Por ejemplo, que el Senado no cumple con las funciones constitucionales que tiene encomendadas, que como segunda cámara legislativa se encuentra muy lejos de lo que debería ser, que la indeterminación de la distribución de competencias entre el Estado y las Comunidades Autónomas genera únicamente conflictos e inseguridad jurídica, y que el sistema de financiación es malo. Pero, pese al unánime reconocimiento de tales deficiencias, nada se hace por solventarlas. Se persiste en las carencias y se adopta una postura de pasividad a la espera de que los problemas se arreglen por sí solos, circunstancia que evidentemente no sucede.
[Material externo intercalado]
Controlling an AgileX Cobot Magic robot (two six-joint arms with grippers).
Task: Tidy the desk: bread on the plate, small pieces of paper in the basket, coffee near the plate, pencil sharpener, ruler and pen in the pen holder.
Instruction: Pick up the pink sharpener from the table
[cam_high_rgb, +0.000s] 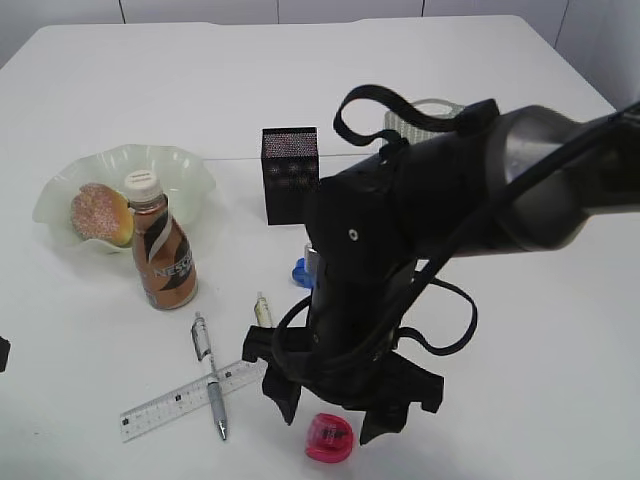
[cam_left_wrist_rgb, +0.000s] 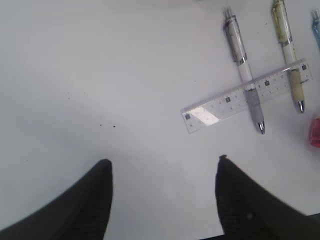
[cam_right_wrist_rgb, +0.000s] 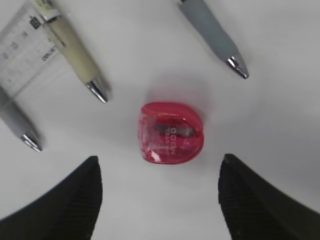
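Note:
A red pencil sharpener (cam_high_rgb: 330, 438) (cam_right_wrist_rgb: 171, 132) lies at the table's front edge. My right gripper (cam_high_rgb: 335, 410) (cam_right_wrist_rgb: 160, 160) is open just above it, a finger on either side, not touching. A clear ruler (cam_high_rgb: 190, 398) (cam_left_wrist_rgb: 247, 95) lies under a grey pen (cam_high_rgb: 210, 375) (cam_left_wrist_rgb: 245, 65) and a cream pen (cam_high_rgb: 263, 308) (cam_left_wrist_rgb: 290, 55). The bread (cam_high_rgb: 100, 213) lies on the ruffled plate (cam_high_rgb: 180, 165). The coffee bottle (cam_high_rgb: 160, 255) stands next to the plate. My left gripper (cam_left_wrist_rgb: 162, 160) is open and empty over bare table. No paper pieces show.
A black mesh pen holder (cam_high_rgb: 290, 170) stands behind the right arm. A white mesh basket (cam_high_rgb: 425, 115) is partly hidden behind that arm. A blue pen (cam_high_rgb: 300, 268) peeks out beside the arm. Another grey pen (cam_right_wrist_rgb: 212, 30) lies beyond the sharpener.

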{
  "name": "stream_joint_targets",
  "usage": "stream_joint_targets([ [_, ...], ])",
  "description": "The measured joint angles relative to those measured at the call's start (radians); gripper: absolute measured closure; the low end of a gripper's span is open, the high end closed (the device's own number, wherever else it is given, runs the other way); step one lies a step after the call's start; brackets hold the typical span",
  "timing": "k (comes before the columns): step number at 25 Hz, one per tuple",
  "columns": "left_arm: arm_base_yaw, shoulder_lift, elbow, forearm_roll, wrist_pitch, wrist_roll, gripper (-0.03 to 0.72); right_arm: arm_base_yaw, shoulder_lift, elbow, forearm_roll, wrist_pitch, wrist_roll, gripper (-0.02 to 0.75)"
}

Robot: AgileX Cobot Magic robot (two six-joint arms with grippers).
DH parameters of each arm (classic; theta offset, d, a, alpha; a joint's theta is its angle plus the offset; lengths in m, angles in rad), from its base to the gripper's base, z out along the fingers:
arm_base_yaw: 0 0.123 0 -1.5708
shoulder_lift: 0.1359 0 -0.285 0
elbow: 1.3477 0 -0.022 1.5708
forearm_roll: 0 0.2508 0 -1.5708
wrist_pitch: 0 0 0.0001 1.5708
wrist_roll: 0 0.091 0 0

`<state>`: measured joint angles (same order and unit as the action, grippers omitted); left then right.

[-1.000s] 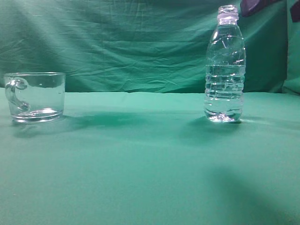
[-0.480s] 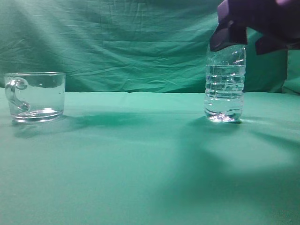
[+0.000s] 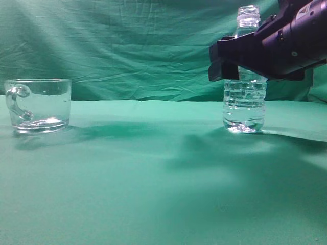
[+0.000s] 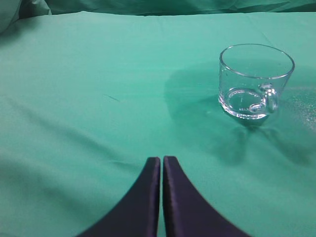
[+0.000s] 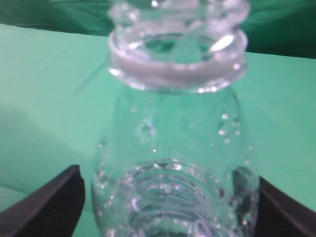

DEMOCRACIA, PARTIDOS POLÍTICOS Y PRIMARIAS
La ley española que regula los partidos políticos, si bien establece que estas particulares asociaciones se ajustarán en su organización, estructura interna, funcionamiento y actividad a los principios democráticos, no impone en modo alguno el sistema de primarias para la elección de candidatos a presentar como cabeza de lista en las diferentes elecciones. Se establece que los órganos directivos de tales partidos se determinarán en sus respectivos estatutos y que deberán ser provistos mediante sufragio libre y secreto, pero dentro de ese concepto de “órganos directivos” no se incluye al candidato a las elecciones.
También se recoge en la norma legal que los estatutos deberán prever, asimismo, procedimientos de control democrático de los dirigentes elegidos, y que los afiliados tienen derecho a participar en las actividades del partido y en los órganos de gobierno y representación, así como a ser electores y elegibles para sus cargos. Tampoco de este apartado se puede concluir exigencia alguna de utilizar la fórmula de las primarias para la designación de los puestos en las candidaturas que concurran a los procesos electorales. Por lo tanto, la ley delega en la reglamentación interna de cada partido cómo se procederá a la elección de las personas que lo representarán en los diversos comicios a los que concurra.
Pese a que esta norma legal española es relativamente reciente (del año 2002, con reformas puntuales posteriores), parece resultar desfasada para los tiempos que corren y para la progresiva demanda de participación más directa de la población en las decisiones que afectan a la estructura democrática del sistema. Las primarias no son una panacea perfecta que carezca de inconvenientes pero, sin duda alguna, suponen un salto hacia adelante, tanto cualitativo como cuantitativo, en lo referente a la legitimación del elegido y a la lucha contra la galopante desafección de la ciudadanía hacia los políticos y sus partidos.